Was bedeutet das für OFARIN? In den nächsten Monaten wird sich in Afghanistan nicht viel ändern. Später wird es zu einer Teilhabe der Taliban an der Macht kommen, vielleicht zu einer Alleinherrschaft. OFARIN wird unter all diesen Konstellationen weiterarbeiten. OFARIN hat sein Programm während der Taliban-Herrschaft – und auf Wunsch der Taliban – begonnen. Unser Programmgebiet in der Provinz Logar wird teilweise von den Taliban beherrscht. Wir gehen davon aus, dass die Taliban auch in der Zukunft keine Einwände gegen unser Programm haben werden.

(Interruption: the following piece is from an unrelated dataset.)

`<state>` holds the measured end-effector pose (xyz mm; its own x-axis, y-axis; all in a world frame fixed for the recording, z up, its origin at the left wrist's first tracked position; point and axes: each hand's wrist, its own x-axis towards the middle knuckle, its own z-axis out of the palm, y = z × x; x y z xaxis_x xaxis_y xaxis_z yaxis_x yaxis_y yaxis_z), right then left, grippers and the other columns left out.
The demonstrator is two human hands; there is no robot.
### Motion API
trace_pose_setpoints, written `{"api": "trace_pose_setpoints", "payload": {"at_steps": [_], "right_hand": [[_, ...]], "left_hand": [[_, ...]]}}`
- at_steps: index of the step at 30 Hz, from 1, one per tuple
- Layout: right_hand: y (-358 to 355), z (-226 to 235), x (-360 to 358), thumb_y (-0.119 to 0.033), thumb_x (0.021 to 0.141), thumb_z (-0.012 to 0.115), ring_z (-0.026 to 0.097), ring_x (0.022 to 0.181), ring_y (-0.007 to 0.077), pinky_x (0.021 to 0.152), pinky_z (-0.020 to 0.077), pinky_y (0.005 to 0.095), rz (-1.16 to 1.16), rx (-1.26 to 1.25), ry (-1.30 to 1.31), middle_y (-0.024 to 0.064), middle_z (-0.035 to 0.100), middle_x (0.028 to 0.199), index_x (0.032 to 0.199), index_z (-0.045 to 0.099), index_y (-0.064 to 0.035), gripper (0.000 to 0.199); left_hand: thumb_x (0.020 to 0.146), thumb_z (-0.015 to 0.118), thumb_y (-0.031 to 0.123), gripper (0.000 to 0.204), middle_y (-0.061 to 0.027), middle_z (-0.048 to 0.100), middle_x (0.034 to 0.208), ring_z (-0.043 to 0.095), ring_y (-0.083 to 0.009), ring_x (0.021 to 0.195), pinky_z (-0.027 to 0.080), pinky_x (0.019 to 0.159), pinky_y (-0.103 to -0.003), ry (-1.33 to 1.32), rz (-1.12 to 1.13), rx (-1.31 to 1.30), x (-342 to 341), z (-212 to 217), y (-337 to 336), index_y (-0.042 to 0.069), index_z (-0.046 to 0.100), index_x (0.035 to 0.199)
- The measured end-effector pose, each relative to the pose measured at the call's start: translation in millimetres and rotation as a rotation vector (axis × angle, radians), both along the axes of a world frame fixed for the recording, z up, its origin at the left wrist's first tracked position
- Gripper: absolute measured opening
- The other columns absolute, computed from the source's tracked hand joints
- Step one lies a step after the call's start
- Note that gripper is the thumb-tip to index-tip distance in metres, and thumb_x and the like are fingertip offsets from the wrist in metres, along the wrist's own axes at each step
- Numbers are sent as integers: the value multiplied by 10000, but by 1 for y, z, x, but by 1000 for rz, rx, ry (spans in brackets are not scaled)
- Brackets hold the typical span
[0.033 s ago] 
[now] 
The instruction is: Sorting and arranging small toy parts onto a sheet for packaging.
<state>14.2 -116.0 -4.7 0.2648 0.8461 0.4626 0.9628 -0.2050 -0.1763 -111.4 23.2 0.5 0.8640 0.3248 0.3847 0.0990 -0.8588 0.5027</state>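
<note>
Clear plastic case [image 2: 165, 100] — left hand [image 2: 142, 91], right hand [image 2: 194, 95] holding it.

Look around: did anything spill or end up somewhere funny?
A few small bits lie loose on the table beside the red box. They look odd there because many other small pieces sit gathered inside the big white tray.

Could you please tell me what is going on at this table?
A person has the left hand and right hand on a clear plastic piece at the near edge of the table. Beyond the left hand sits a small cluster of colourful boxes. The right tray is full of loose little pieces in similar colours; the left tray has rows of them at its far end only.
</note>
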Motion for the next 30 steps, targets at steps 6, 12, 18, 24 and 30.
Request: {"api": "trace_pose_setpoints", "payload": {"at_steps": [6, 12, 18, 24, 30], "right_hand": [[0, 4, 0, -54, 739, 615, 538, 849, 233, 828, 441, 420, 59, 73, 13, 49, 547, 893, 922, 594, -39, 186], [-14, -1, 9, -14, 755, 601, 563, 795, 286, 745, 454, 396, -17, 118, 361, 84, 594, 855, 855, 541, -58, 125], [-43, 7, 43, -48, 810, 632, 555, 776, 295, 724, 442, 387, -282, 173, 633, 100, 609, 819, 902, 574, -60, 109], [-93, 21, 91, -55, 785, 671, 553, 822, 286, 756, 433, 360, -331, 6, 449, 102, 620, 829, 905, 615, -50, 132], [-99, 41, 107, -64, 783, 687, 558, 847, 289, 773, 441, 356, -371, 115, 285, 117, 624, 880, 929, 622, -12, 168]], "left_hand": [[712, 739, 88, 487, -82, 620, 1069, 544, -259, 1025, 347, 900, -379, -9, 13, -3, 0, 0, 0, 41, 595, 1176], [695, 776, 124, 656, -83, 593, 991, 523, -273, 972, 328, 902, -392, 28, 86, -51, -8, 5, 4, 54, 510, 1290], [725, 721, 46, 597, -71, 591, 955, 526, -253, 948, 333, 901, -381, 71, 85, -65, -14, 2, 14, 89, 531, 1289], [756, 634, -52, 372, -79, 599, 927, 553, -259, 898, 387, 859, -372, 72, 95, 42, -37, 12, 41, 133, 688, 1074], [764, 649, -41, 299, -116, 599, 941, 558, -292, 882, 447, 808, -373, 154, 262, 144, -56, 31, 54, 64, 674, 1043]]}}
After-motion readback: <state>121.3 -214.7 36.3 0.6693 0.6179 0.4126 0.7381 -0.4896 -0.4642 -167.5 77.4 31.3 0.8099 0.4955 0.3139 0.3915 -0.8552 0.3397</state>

Die elementare Schulbildung, die OFARIN vermittelt, wird in Afghanistan dringend benötigt. Bei OFARIN ist immer kollegial und in gegenseitiger Achtung zusammengearbeitet worden. Das wurde von den Betroffenen schon zur Zeit der Taliban als vorbildlich und anregend empfunden. Auch dieses Vorbild möchte OFARIN weiter der afghanischen Gesellschaft geben. Es wird dort ebenfalls gebraucht. Es gibt keinen Grund, diese wichtigen Aufgaben aufzugeben, nur weil in Mazar-e-Scharif keine Bundeswehr mehr stationiert ist.

Herzliche Grüße,

Peter Schwittek

Mehr Infos und ggf. Spenden unter: www.ofarin.org

PS.

Hier etwas Organisatrorisches für die Empfängerinnen und Empfänger unseres Rundbriefes:

 Wir haben Probleme mit dem Versand dieser Rundbriefe. Die werden von wix.com verschickt, dem Unternehmen, das auch unsere Homepage betreut. Als Versender firmierte folglich wix.com. wix.com ist ein großes, internationales Unternehmen. Etliche Firmen, die unerwünschte Reklame oder Zwielichtigeres verschicken, tun das über wix.com. Daher sperren viele Empfänger ihren E-Mail-Empfang für Sendungen mit diesem Absender. Uns wird in solchem Fall mitgeteilt, dass die Sendungen nicht zugestellt werden kann. Deshalb besorgten wir uns bei wix.com die eigene Adresse ofarin.org. Die Rundbriefe erhalten jetzt diesen Absender. Leider hat sich die Versendung dadurch nicht verbessert. Es ist kaum ein Muster zu erkennen, wer warum den Empfang blockt. Oft sind es Adressen, die Namen von Organisationen nach dem @ erkennen lassen, wie info@ofarin.de. Sonst ist vor allem t-online.de notorisch. t-online blockiert immer einen Teil seiner Adressen für ofarin.org, meist nicht alle. Verhandlungen mit denen ergaben, dass man dort nicht weiß, woran das liegt und was man machen könnte. Uns hat diese Mitteilung weder überrascht noch erfreut. t-online.de hat tiefe Wurzeln in der Postkutschenzeit und wird noch Jahrzehnte brauchen, bis es im 19. Jahrhundert ankommt. Aber allein wegen unserer Rundbriefe wechselt man nicht den Anbieter, denn der Aufwand, alle Kontakte auf eine neue E-Mail-Anschrift umzustellen, kostete viel Aufwand und verursacht mit Sicherheit Verluste. Wir haben leider selber eine t-online-Adresse. Aber wenn uns ein gutes Fünftel von rund 600 Rundbriefen als unzustellbar gemeldet wird und wir dieses Fünftel „zu Fuß“, d.h. als Anhang an E-Mails, noch einmal versenden müssen, dann sind wir sauer. Daher die Bitte an alle, die eine besondere E-Mail-Adresse haben, Ihre Spam-Filter und sonstige Schutzvorrichtungen zu überprüfen und evtl. für ofarin.org freizuschalten.

Vielleicht kann uns sogar jemand helfen, der weiß, wie wir ohne diesen Ärger Rundbriefe verschicken können.